A character vector with a list of words in IPA.

multi

A character vector of one or more multi-character phones as strings.

regex

A string with a regular expression to match several multi-character phones.

split

If set to TRUE (the default), the tokenised strings are split into phones (i.e. the output is a vector with one element per phone).
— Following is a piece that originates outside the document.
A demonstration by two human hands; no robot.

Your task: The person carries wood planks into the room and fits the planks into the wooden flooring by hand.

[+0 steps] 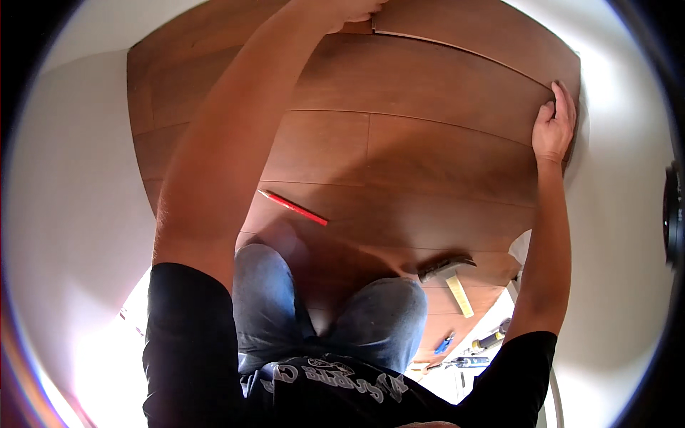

If set to FALSE, the string is not split and the phones are separated with the character defined in sep.

sep

A character to be used as the separator of the phones if split = FALSE (default is , space).

sanitise

Whether to remove all non-IPA characters (TRUE by default).

ignore_stress

If TRUE (the default), stress marks are not parsed.

ignore_tone

If TRUE (the default), tone marks and letters are not parsed.

diacritics

If set to TRUE, parses all valid diacritics as part of the previous character (FALSE by default).

affricates

If set to TRUE, parses homorganic stop + fricative as affricates.

v_sequences

If set to TRUE, collapses vowel sequences (FALSE by default).

prenasalised

If set to TRUE, parses prenasalised consonants as such (FALSE by default).

all_multi

If set to TRUE, diacritics, affricates, v_sequences and prenasalised are all set to TRUE.

sanitize

Alias of sanitise.

Value

A list.

Examples

ipa <- c("pʰãkʰ", "tʰum̥", "ɛkʰɯ")
ph <- c("pʰ", "tʰ", "kʰ", "ã", "m̥")

phonetise(ipa, multi = ph)
#> [[1]]
#> [1] "pʰ" "ã"  "kʰ"
#> 
#> [[2]]
#> [1] "tʰ" "u"  "m̥" 
#> 
#> [[3]]
#> [1] "ɛ"  "kʰ" "ɯ" 
#> 

ph_2 <- ph[4:5]

# Match any character followed by <ʰ> with ".ʰ".
phonetise(ipa, multi = ph_2, regex = ".ʰ")
#> [[1]]
#> [1] "pʰ" "ã"  "kʰ"
#> 
#> [[2]]
#> [1] "tʰ" "u"  "m̥" 
#> 
#> [[3]]
#> [1] "ɛ"  "kʰ" "ɯ" 
#> 

# Same result.
phonetise(ipa, regex = ".(\u0303|\u0325|\u02B0)")
#> [[1]]
#> [1] "pʰ" "ã"  "kʰ"
#> 
#> [[2]]
#> [1] "tʰ" "u"  "m̥" 
#> 
#> [[3]]
#> [1] "ɛ"  "kʰ" "ɯ" 
#> 

# Don't split strings and use "." as separator
phonetise(ipa, multi = ph, split = FALSE, sep = ".")
#> [1] "pʰ.ã.kʰ" "tʰ.u.m̥"  "ɛ.kʰ.ɯ"